- TRY IT -
Once the line containing "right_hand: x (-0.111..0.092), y" is found in the entries below, restate it and each following line word for word, stopping after the line containing "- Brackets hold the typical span".

- DATASET RECORDS -
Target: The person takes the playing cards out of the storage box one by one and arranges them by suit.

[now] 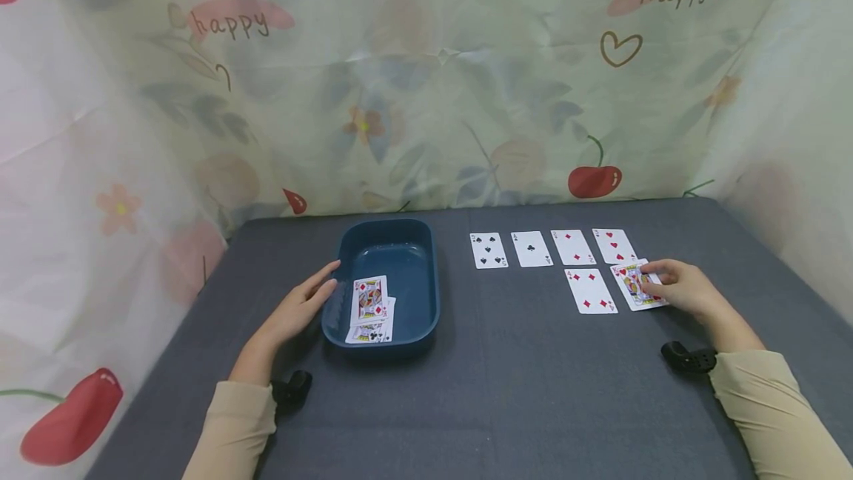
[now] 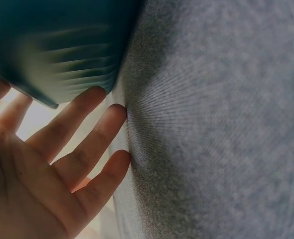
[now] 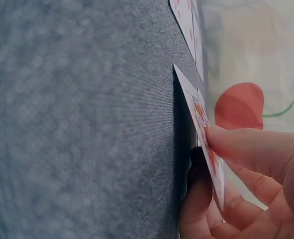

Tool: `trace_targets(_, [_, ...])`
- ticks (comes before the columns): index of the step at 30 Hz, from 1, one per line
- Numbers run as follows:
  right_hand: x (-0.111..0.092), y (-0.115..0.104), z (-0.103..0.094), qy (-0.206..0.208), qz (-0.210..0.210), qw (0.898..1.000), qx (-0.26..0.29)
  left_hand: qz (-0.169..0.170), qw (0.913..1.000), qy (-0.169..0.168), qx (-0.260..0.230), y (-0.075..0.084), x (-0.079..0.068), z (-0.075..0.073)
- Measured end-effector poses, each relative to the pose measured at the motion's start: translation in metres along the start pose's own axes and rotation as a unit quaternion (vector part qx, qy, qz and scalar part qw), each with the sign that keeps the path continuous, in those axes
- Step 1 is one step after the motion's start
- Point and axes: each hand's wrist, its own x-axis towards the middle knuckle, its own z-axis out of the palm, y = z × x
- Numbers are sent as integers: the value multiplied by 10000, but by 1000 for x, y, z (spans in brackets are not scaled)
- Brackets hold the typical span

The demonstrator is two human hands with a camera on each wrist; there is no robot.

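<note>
My right hand pinches a face playing card at its right side. In the right wrist view the thumb lies on the printed face and fingers are underneath, with the card tilted off the cloth. Beside it lies a card with four red diamonds. At the left, a dark blue tray holds a few face cards, the top one a red-marked face card. My left hand is by the tray's left wall, fingers spread and fingertips right at the rim.
Behind the held card, a row of face-up cards runs leftward: a red heart card, a diamond card, a single-club card and a black-pip card. Grey cloth covers the table, and a printed curtain hangs behind.
</note>
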Motion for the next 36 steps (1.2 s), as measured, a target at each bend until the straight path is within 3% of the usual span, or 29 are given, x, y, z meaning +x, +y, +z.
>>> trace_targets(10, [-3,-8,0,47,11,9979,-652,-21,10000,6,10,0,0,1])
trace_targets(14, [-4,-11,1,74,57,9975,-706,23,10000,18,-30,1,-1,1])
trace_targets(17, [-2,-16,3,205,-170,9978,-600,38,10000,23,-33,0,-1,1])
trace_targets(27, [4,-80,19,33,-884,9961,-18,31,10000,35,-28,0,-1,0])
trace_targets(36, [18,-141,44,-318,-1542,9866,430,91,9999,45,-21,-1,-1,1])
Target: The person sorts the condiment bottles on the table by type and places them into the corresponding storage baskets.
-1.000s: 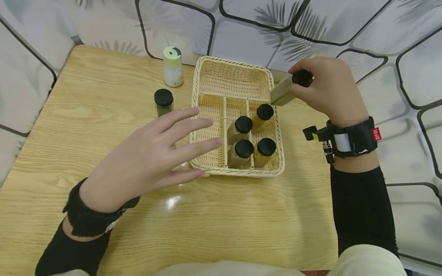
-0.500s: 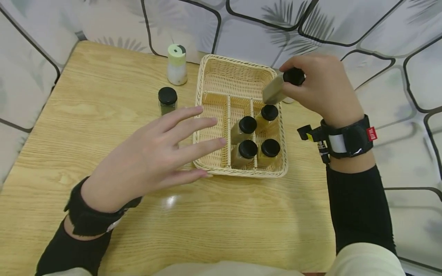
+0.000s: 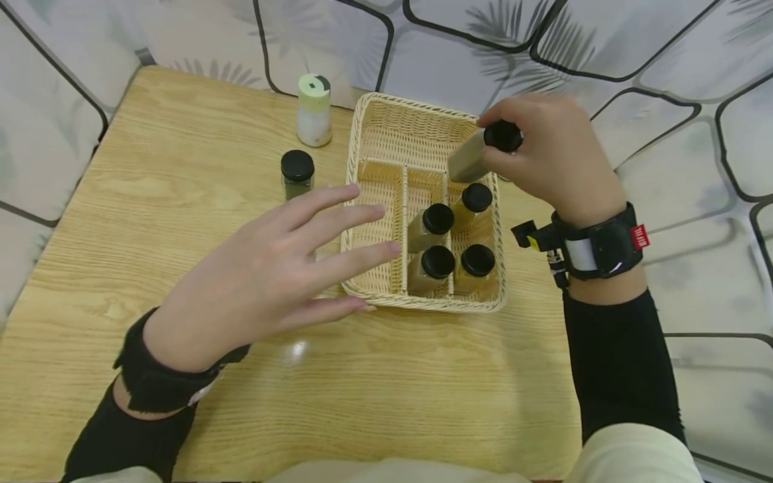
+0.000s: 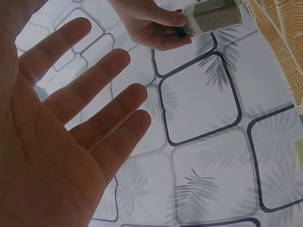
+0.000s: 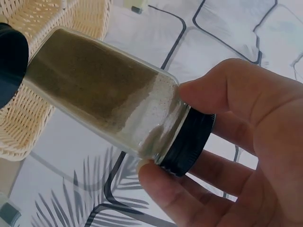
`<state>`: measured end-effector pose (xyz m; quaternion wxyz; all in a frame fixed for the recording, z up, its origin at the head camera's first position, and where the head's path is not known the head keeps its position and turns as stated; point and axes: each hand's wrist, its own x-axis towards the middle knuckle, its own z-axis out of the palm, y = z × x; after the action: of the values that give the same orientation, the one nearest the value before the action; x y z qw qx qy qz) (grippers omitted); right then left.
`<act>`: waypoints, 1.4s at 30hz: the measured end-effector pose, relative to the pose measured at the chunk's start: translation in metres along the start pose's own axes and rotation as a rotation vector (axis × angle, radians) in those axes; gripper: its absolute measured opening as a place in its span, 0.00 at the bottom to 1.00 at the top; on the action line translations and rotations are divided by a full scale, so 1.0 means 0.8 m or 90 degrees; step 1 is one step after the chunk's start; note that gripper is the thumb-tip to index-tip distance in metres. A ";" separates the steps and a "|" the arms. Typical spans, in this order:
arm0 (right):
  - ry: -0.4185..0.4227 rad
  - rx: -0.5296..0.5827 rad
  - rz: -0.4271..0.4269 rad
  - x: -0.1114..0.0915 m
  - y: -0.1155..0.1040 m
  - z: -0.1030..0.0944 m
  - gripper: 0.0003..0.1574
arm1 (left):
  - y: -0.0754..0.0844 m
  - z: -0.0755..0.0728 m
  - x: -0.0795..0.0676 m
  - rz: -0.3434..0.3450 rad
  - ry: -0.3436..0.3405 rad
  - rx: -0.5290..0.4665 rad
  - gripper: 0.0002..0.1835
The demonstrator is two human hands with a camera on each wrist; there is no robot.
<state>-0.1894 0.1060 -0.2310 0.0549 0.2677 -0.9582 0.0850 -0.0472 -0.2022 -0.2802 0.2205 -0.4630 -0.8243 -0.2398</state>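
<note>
A person's right hand (image 3: 546,149) pinches a tilted powder jar (image 3: 466,159) around its black cap (image 5: 190,142), holding it over the back right of a divided wicker basket (image 3: 413,125). The left hand (image 3: 274,268), fingers spread and holding nothing, hovers by the basket's left side. A firm, even grip, with the jar brought upright and kept clear of the four capped jars (image 3: 438,219) inside, would probably serve best

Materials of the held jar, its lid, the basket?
Held jar: glossy, transparent, likely glass, possibly clear plastic; brownish contents show through. Lid: black, satin, ribbed edge, probably plastic. Basket: matte, tan woven strands, wicker or plastic imitation.
</note>
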 end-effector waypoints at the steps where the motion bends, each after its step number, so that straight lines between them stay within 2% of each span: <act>1: -0.003 0.000 -0.005 0.000 -0.001 0.001 0.20 | 0.000 0.000 0.000 -0.002 0.000 0.001 0.29; 27: -0.040 0.008 -0.033 0.012 -0.014 0.034 0.18 | 0.000 -0.001 -0.003 -0.005 0.007 -0.010 0.29; 42: -0.060 0.038 -0.042 0.016 -0.018 0.048 0.18 | -0.005 0.004 -0.007 0.000 0.003 -0.003 0.30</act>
<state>-0.1950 0.0799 -0.2649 0.0044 0.3041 -0.9474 0.0993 -0.0484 -0.2059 -0.2867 0.2215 -0.4630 -0.8232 -0.2428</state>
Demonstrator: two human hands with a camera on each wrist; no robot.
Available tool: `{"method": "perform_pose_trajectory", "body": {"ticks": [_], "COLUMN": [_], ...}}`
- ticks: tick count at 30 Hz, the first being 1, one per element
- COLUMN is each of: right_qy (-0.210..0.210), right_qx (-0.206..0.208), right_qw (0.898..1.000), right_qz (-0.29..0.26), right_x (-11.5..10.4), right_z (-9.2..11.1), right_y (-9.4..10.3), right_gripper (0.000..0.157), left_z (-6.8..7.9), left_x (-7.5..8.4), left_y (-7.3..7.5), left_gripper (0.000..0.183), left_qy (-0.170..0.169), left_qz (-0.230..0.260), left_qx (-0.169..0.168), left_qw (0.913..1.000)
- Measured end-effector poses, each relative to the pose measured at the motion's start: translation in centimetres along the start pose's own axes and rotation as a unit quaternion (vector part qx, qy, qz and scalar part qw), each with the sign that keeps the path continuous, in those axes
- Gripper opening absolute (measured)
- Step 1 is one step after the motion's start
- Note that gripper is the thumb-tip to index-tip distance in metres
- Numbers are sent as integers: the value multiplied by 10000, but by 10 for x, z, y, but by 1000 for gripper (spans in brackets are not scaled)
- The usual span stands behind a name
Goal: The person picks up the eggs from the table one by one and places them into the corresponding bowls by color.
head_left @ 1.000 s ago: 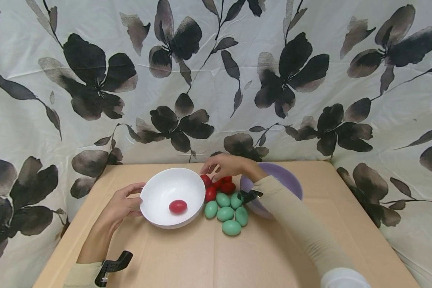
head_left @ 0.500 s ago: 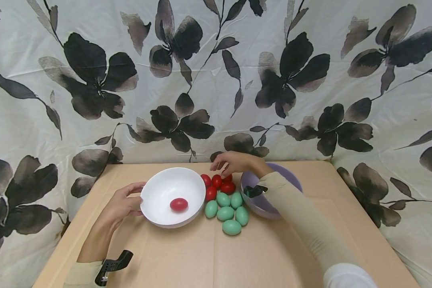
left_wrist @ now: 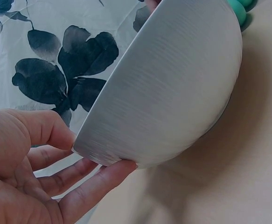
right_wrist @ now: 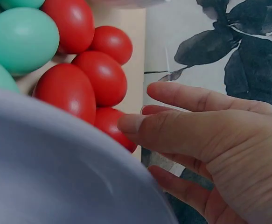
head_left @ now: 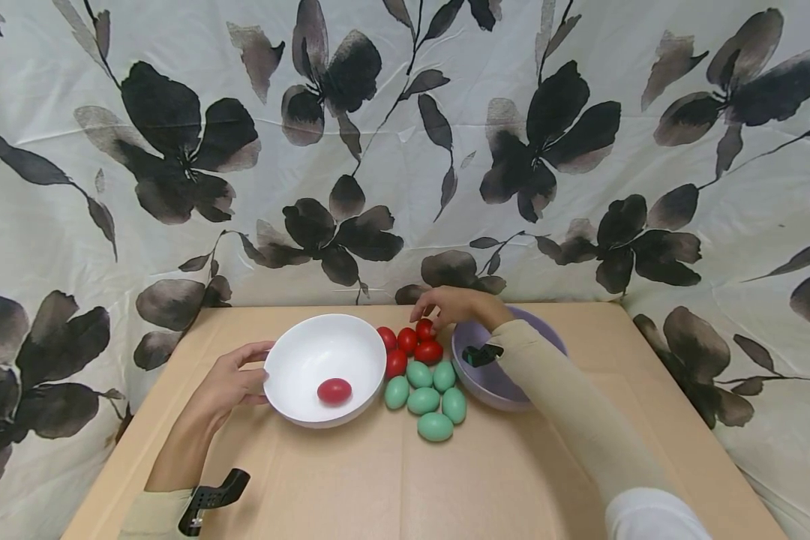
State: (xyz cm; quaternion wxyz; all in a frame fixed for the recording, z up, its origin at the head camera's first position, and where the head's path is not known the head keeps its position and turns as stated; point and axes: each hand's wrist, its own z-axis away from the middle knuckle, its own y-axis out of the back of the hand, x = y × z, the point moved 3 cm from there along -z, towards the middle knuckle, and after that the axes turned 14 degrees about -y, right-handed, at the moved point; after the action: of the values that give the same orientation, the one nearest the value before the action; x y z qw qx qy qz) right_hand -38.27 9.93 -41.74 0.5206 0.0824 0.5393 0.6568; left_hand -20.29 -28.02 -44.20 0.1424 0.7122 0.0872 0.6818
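Note:
My left hand (head_left: 232, 382) holds the white bowl (head_left: 310, 349) at its left side, thumb at the rim and fingers under the wall in the left wrist view. The bowl looks tilted and holds one red egg (head_left: 334, 391). My right hand (head_left: 455, 305) is over the back of the egg group, fingers spread around the rearmost red egg (head_left: 424, 328). In the right wrist view the thumb (right_wrist: 133, 123) overlaps this egg; the other fingers are apart from it. Several more red eggs (head_left: 407, 341) lie beside it.
Several green eggs (head_left: 423, 400) lie in front of the red ones, between the two bowls. A purple bowl (head_left: 489, 386) stands to the right, beneath my right forearm. The wooden table (head_left: 351, 480) ends at a floral cloth (head_left: 445, 187) behind.
My right hand has moved right across the red eggs, from the one by the white bowl to the rearmost one. My left hand and the white bowl have hardly moved.

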Motion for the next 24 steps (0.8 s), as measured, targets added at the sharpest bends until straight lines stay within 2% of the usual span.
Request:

- TASK RESPONSE -
  right_hand: x (-0.111..0.092), y (-0.115..0.104), z (-0.103..0.094), qy (-0.206..0.208), qz (-0.210..0.210), qw (0.898..1.000), qx (-0.26..0.29)
  left_hand: qz (-0.169..0.170), qw (0.913..1.000), qy (-0.169..0.168), qx (-0.260..0.230), y (-0.075..0.084), x (-0.079..0.068), z (-0.075..0.073)
- Measured end-effector poses, each relative to the pose measured at the motion's start: translation in metres along the start pose's own axes and rotation as a unit quaternion (vector part qx, qy, qz and scalar part qw), each with the sign that keeps the path continuous, in those axes
- Step 1 is one step after the motion's start
- Point and axes: each hand's wrist, its own x-axis towards the middle knuckle, its own z-axis out of the palm, y = z × x
- Numbers are sent as integers: the value multiplied by 10000, but by 1000 for x, y, z (spans in brackets are not scaled)
- Brackets hold the typical span

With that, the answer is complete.